Last year, we sponsored showings of the movie Silo for our producers at all of our locations. I think outreach is important for our industry, because we can impact the producers. It’s nice when they feel comfortable enough to ask you what equipment they should have c on the farm. So if a producer asks us a question or asks about resources, we’re not hesitant at all in allowing them, in some cases, to use our air monitoring equipment. Our producers’ families impact us as much as our employees’.

Unbreakable Tenets

We have two unbreakable safety tenets that we live by.

First: There is never a thing that needs to be done in the workplace that warrants risking a body part or a life.

Second: If you see somebody doing something that you’re concerned about, speak up, have them stop, and discuss the problem. Make sure they recognize that if something went wrong, they could be injured badly.

With those two tenets, employees know they are looking out for each other. They know they are empowered to speak up, and they will not be punished for doing so. We will talk about it. We’ll figure out if it is indeed a risk, and it will be addressed.

Industry Coalition

If we’re going to have our industry and producers impact the number of tragedies that occur across the country, it takes a concerted effort. If we pool all of our resources and really focus on education, we can make an impact. We’ve participated in Stand Up 4 Grain Safety Week for several years since it started. We are absolute believers that this does impact our producers as well as the employees.
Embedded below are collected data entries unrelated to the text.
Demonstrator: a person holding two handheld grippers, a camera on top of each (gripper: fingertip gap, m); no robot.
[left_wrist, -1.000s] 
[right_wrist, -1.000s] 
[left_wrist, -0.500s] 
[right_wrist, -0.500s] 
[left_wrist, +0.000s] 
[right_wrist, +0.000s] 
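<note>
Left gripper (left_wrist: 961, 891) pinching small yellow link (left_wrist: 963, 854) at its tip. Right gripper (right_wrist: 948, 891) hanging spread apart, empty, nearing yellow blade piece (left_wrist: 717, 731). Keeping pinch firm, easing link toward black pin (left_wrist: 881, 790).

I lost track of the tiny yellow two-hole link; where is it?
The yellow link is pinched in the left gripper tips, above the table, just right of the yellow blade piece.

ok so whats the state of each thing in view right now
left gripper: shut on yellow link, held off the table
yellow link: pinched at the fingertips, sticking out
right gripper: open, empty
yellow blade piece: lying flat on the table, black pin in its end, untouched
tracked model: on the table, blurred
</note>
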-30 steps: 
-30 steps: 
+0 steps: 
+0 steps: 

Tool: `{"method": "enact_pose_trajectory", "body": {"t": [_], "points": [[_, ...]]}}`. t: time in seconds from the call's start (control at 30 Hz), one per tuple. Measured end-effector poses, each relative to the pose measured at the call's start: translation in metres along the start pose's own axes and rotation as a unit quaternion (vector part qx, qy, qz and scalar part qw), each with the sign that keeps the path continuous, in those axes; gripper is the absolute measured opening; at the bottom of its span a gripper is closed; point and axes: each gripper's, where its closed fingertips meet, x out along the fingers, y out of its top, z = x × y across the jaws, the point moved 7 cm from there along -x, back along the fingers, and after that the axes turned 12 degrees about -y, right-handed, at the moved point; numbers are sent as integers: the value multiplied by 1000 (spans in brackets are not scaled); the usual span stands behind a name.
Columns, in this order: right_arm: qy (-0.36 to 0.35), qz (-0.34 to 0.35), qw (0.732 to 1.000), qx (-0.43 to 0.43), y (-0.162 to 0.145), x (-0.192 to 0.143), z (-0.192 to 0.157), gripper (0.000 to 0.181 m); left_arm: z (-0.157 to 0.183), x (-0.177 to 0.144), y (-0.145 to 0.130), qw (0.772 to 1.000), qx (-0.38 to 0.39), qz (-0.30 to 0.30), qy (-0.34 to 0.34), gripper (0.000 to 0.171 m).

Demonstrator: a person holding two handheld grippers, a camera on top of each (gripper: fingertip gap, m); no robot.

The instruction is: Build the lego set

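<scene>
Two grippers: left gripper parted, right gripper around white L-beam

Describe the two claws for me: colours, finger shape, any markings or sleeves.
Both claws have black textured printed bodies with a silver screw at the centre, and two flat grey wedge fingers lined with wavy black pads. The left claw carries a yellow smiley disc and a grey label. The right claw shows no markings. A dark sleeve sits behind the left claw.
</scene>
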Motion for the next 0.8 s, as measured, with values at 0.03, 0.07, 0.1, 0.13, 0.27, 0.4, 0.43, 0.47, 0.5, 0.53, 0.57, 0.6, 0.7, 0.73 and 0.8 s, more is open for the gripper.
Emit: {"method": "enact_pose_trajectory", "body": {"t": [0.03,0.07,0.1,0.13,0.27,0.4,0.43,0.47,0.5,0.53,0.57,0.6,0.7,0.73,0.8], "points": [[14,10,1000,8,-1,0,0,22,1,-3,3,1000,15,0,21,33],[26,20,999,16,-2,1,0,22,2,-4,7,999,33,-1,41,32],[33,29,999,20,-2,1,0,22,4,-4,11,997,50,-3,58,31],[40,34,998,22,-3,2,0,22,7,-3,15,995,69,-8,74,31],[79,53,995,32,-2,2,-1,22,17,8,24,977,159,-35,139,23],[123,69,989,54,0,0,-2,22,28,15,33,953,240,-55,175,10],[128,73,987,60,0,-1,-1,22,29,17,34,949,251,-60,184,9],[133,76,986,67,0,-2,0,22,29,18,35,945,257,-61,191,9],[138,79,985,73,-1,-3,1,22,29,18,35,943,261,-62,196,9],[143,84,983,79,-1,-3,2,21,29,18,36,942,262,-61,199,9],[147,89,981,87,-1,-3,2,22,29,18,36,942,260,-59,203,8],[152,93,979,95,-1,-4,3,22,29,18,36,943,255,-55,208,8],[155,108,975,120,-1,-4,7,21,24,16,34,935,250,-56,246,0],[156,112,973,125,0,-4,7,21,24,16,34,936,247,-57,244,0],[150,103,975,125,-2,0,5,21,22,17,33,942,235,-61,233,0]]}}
It’s important for us as an industry to continue the coalition, because one company or one agency can’t do it alone. If we do it all together, I absolutely believe we’re going to continue to see positive impacts.


If we’re going to have our industry and producers impact the number of tragedies that occur across the country, it takes a concerted effort. If we pool all of our resources and really focus on education, we can make an impact.


One of the big hazards for the industry has been grain dust explosions. We continue to see explosions, but there are fewer fatalities and injuries related to them, because we are educating folks. There’s a much bigger emphasis on housekeeping, and employees are taking action. If they see that there’s excessive dust, they speak up and do the housekeeping, and that absolutely protects people and saves lives.

It’s really important to have good representative metrics. It’s sad when all we can do is focus on negative metrics like accidents and injuries. When you see fewer accidents and injuries, you can start to focus on other positive metrics. Two of those are safety conversations and safety training. It’s important that we establish those metrics and monitor them, because then we can see if outreach activities are effective.